Abstract:
: In many engineering applications, parallel distributed systems that satisfy the real-time constraint are strongly needed.
Artificial neural networks (ANNs) represent highly parallel distributed systems that were directly inspired from the human brain.
Thus they are appropriate for such applications.
However the implementation of these networks proved to be quite challenging.
It requires parallelism and flexibility.
Among all types of circuits, FPGAs have proved to be the most convenient for that.
But designing ANNs architectures to be implemented on FPGAs have some issues to be dealt with, like how to balance between numeric precision (required for accuracy), parallelism, and resources limitations.
In this work we have proposed a C++ based application that generates optimized ANNs descriptions.
We started first by introducing generalities on ANNs in chapter one.
We devoted the second chapter to present an overview on the FPGA’s architecture.
In chapter three we briefly presented the arithmetic issues in ANNs implementations.

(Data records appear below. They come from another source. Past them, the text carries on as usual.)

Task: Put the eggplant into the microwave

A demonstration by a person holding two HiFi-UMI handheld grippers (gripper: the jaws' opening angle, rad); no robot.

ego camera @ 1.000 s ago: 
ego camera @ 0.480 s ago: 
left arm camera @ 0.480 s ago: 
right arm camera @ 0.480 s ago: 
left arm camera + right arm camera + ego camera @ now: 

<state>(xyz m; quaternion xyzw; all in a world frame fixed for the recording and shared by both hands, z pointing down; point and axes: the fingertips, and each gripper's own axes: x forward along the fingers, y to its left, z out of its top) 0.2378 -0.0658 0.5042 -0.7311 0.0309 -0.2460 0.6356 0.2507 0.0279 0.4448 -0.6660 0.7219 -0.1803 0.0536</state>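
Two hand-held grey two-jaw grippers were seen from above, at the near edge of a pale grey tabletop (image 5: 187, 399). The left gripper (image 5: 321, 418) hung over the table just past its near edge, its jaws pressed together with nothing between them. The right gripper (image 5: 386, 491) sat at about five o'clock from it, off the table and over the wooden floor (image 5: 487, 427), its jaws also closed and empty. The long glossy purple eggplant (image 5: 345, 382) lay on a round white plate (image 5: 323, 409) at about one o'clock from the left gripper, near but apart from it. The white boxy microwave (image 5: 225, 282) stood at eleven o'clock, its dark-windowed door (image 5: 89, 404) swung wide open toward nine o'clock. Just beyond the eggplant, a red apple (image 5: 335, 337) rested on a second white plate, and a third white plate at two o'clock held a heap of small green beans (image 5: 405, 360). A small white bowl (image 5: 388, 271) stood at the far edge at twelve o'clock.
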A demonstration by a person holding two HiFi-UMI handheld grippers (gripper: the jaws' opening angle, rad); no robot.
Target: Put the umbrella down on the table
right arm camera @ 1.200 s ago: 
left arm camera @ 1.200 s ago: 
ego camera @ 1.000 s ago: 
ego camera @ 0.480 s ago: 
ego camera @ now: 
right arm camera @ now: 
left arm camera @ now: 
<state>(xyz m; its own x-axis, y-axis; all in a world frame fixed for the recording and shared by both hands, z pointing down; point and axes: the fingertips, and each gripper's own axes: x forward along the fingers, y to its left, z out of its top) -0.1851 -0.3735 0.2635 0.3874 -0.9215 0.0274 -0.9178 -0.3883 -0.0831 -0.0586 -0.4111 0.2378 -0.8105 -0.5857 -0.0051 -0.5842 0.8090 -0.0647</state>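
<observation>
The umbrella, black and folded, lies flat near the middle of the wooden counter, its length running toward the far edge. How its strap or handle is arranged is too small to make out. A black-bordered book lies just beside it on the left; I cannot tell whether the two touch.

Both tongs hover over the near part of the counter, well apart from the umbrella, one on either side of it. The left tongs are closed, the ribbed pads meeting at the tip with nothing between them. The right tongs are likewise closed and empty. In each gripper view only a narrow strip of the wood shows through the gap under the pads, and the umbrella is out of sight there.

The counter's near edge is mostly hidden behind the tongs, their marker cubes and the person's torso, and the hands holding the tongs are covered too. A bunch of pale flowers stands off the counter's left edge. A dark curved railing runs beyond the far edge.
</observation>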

After that, we presented both architectures of a single neuron, and the whole ANN.
we ended this chapter by presenting the way we coded our application and the principle of its functioning.
ModelSim simulations where performed and they showed the good functioning of neural networks generated by the application.
In the last chapter we have used our application to generate 6 ANNs that were used in a new induction motor control technique called ANN SHE. Simulations were performed as well and results were good and as expected.